To look at this question from a purely emotional angle, we must consider the trauma caused by immortality and why this makes living forever unpractical. If the entire population were immortal, then life would become a monotonous routine, a maze with no exits. None would find rest from the endless grind of the day-to-day. Now, if only some people were immortal and not all, then these poor souls would have to live while their loved ones passed on, assuming of course a deep emotional attachment to family and friends. Either scenario causes emotional trauma for the immortal population, making immortality unpractical.

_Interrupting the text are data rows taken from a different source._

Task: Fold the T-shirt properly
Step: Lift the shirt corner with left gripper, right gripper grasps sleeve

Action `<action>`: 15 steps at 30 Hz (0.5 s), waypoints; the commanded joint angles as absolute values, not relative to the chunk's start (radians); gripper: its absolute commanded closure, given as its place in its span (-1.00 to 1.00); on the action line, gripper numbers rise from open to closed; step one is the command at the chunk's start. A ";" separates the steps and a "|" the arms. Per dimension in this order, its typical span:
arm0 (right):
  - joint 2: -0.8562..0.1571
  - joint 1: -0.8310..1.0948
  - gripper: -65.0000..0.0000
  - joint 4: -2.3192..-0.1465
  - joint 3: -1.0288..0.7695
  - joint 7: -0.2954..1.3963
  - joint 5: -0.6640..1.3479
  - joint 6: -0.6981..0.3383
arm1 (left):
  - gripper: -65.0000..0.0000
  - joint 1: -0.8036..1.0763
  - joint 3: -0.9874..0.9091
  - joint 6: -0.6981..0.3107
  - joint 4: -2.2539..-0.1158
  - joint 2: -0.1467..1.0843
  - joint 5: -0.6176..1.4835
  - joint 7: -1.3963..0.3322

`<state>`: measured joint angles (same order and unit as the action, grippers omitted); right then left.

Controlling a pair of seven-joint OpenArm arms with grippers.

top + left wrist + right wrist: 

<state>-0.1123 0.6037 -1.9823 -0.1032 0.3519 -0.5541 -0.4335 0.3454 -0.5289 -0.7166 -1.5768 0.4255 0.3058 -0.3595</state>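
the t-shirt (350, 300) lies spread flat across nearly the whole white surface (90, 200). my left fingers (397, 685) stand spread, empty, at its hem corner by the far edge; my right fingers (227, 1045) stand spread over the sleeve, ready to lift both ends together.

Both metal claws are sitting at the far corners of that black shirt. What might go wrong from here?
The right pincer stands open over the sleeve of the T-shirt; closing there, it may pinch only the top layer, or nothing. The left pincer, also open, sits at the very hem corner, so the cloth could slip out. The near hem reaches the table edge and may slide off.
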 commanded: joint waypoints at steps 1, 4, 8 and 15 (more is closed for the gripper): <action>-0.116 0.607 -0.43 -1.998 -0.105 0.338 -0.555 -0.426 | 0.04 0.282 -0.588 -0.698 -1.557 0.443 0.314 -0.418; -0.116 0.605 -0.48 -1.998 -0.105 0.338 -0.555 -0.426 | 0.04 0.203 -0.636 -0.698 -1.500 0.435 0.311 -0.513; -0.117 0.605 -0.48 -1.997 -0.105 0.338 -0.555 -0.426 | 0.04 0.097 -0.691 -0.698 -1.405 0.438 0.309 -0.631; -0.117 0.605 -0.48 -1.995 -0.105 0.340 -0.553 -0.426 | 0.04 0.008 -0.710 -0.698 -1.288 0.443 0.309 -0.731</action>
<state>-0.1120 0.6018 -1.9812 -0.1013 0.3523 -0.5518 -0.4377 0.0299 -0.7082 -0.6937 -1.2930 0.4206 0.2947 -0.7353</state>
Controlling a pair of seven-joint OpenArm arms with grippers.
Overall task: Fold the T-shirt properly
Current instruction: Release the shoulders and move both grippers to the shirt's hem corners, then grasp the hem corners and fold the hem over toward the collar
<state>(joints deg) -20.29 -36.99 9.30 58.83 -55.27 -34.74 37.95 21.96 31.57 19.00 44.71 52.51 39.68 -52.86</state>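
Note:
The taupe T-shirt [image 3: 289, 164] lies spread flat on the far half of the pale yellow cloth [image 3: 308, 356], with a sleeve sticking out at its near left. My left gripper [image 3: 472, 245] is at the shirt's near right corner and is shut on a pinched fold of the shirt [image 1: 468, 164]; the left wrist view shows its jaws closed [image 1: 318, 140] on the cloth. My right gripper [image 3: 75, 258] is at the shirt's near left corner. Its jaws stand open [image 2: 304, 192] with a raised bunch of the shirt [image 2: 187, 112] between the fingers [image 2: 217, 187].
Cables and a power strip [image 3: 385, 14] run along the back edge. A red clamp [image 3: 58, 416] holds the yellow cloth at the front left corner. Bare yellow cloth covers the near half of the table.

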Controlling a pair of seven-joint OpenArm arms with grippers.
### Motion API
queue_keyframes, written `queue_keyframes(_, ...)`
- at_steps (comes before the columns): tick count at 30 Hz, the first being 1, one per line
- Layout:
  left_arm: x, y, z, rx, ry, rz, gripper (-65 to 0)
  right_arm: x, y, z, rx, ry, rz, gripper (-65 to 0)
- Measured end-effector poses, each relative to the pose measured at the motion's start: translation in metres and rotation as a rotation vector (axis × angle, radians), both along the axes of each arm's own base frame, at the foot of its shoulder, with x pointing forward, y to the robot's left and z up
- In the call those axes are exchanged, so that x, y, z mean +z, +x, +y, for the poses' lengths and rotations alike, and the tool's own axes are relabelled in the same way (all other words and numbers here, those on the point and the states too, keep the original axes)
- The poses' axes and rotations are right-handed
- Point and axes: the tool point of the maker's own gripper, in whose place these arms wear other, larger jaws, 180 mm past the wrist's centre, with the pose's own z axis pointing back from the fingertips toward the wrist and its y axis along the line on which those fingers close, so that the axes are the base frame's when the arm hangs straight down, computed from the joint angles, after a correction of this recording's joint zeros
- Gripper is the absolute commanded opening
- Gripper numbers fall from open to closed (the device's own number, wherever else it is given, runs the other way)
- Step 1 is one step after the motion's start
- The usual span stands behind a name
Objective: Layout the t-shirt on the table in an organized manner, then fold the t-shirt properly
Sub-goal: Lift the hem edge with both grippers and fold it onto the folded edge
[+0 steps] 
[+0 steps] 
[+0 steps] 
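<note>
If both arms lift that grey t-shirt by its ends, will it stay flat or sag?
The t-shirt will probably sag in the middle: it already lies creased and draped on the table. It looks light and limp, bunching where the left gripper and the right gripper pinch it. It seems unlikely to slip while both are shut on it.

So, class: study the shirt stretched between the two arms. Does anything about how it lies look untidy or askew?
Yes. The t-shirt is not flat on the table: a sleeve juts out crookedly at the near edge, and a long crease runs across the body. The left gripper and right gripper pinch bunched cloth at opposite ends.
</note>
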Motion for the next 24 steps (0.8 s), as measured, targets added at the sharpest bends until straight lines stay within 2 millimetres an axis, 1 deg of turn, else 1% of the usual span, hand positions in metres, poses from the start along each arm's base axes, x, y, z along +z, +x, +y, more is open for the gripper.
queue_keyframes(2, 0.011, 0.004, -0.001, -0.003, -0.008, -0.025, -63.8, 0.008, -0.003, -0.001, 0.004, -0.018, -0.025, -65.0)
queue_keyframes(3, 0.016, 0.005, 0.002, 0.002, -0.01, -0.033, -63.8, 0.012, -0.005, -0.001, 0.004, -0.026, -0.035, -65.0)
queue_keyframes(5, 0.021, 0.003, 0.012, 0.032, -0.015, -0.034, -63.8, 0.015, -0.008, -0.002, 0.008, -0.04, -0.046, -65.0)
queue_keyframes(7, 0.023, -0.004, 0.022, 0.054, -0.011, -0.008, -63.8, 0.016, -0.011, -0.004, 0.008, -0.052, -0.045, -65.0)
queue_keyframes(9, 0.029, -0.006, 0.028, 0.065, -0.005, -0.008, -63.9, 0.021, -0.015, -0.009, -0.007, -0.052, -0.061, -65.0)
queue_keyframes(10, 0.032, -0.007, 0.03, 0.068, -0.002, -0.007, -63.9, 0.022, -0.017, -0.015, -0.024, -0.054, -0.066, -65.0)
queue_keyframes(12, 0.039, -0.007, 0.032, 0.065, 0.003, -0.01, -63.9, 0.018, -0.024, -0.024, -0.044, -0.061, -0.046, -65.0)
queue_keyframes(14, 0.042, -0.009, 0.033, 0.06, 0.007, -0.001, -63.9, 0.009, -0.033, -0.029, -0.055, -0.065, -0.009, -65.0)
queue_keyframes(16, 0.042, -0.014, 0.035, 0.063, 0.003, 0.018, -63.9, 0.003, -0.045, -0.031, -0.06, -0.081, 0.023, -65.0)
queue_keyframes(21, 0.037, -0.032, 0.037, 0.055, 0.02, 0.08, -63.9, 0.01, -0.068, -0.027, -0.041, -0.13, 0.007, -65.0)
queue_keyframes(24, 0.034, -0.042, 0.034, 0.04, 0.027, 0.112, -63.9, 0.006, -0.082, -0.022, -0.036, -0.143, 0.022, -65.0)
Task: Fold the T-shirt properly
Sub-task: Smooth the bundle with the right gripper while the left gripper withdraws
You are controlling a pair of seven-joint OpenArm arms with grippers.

From an environmentalist standpoint, an immortal population would waste resources at an alarming rate, causing the simultaneous death of every other species and the environment. If we were, in fact, immortal, starvation with no death in sight proves to be an unpleasant prospect. The inclusion of death as a part of life ensures the maintenance of resource usage at a moderate rate, ensuring a longer life span for the human species. It could be said that death brings life to our children and so on and so forth.

The reasons as to why we die are many. There are countless theories and hypotheses created to explain this phenomenon. Perhaps all of them are correct, perhaps none are. The only clear conclusion to be had from all this pondering is that death is an inevitable part of life and that it will be continued to be studied and explained for as long as reason and man live as one.